Rolqwir, Tome 1 par Ninesisters
Il y a 10 ans tout juste, je découvrais une des BD les plus drôles qu’il m’ait été donné de lire : Sentai School. Ses auteurs, Philippe Cardona & Florence Torta, sont deux passionnés de culture BD / Jeux-Vidéo / Cinéma à l’humour ravageur, avec un penchant très net pour le Japon et les références de tout poil. En seulement 5 albums, ils ont fait de leur série une des plus franches réussites des années 2000, jusqu’à ce qu’une brouille avec leur éditeur les oblige à aller voir ailleurs, parfois séparément, et ne les conduise sur des projets souvent indignes de leur talent.
C’est donc un plaisir de les retrouver avec Rolqwir, leur nouvelle série, adaptée d’un fanzine qu’ils avaient publiés quelques années auparavant.
La question est la suivante : sont-ils toujours aussi drôles ? Je répondrai seulement que je me suis fendu la poire pendant une bonne partie de ce premier album.
Jean de Rolqwir est un chevalier braillard, prétentieux, incapable, et très légèrement chauvin sur les bords. Convaincu que la culture française est la meilleure au monde, il a bien l’intention de l’exporter au Yamato, pays perdu qu’il imagine complètement arriéré. Mais il va trouver sur place une technologie étonnante, mais surtout des us et coutumes qui le dépassent complètement.
Il pense néanmoins avoir trouvé comment prouver sa supériorité – et à travers lui celle de la France – lorsqu’il accepte de mener à bien une noble quête pour un petit village des montagnes, accompagné du renard Kippil, et de Meïdo, la soubrette ninja du clan secret de Konana.
Le début a été pour moi une légère déception, car les dialogues auraient pu être meilleurs ; ils s’arrangent heureusement par la suite. Il faut aussi le temps de s’habituer à l’univers très particulier de Rolqwir ; alors que l’histoire se déroule au XVIIIème Siècle, nous découvrons rapidement que le Roi de France se nomme Louis XXIII, qu’il existe des animaux anthropomorphes, que dans ce monde la magie est une réalité, et que les habitants de Yamato chevauchent des hamsters et d’étranges créatures de métal nommées Méka, entre autres anachronismes. Le héros n’est donc pas le seul à être dépaysé, et il faudra au lecteur quelques temps d’adaptation.
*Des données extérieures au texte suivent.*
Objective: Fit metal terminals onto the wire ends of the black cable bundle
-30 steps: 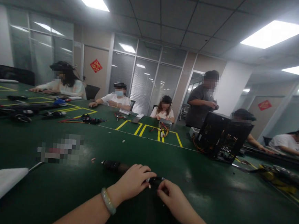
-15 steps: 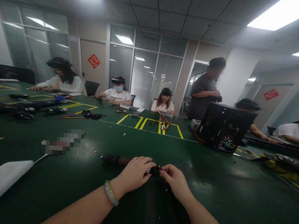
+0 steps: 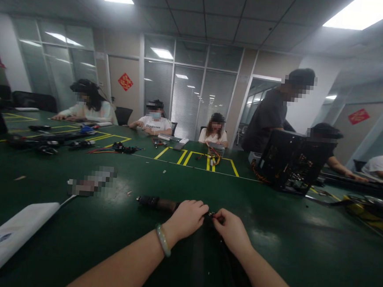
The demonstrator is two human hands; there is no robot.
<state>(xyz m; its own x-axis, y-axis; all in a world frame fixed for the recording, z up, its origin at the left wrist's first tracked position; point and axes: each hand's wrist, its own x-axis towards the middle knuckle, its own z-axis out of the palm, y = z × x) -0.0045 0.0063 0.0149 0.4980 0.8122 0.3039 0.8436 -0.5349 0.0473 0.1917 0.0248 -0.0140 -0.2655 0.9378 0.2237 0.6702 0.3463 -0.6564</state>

D’autant que les auteurs se sont amusé à dévoiler progressivement les spécificités de cet univers et de leur série, en ne faisant intervenir qu’au bout de quelques pages les premières références visibles à l’animation et aux manga, à commencer par la délicieuse Celty juchée sur sa moto. Suivront Lamu essayant d’emmener Ronnie dans un Love Hôtel, ou encore Gaspard Savoureux dégustant une spécialité française. Comme pour Sentai School, la série peut s’apprécier sans saisir (toutes) les références, mais plus nous en remarquons mieux c’est ; d’autant plus que dans un ou deux cas, elles sont presque indispensables (comme le passage contre le gardien de la porte).
L’humour de Rolqwir s’appuie à la fois sur la personnalité haute-en-couleur de ses protagonistes, le décalage entre notre héros et son nouvel environnement, et les situations délirantes auxquelles tout ce petit monde sera confronté.
Ce premier tome, malgré un début mitigé, s’avère très drôle. Pas seulement grâce à ses références et leur utilisation, mais surtout car les auteurs ont énormément de bonnes idées, et arrivent régulièrement à nous sortir des gags et des répliques aussi inattendues que percutantes, qui m’ont fait à plusieurs reprises hurler de rire comme rarement ; tout le passage dans les marais est pour le moins savoureux, avec une explication magistrale à cette question existentielle : pourquoi les Français mangent-ils des grenouilles ?
Grâce à son univers décalé et son humour efficace, Rolqwir est une agréable surprise puisque ses auteurs semblent revenus à leur meilleur niveau ; je suis dores et déjà impatient de lire la suite. Ceux qui ont aimé Sentai School devrait trouver leur bonheur avec cette série, et je ne peux que recommander à ceux qui ne connaissent pas encore Philippe Cardona & Florence Torta de les découvrir grâce à cet album.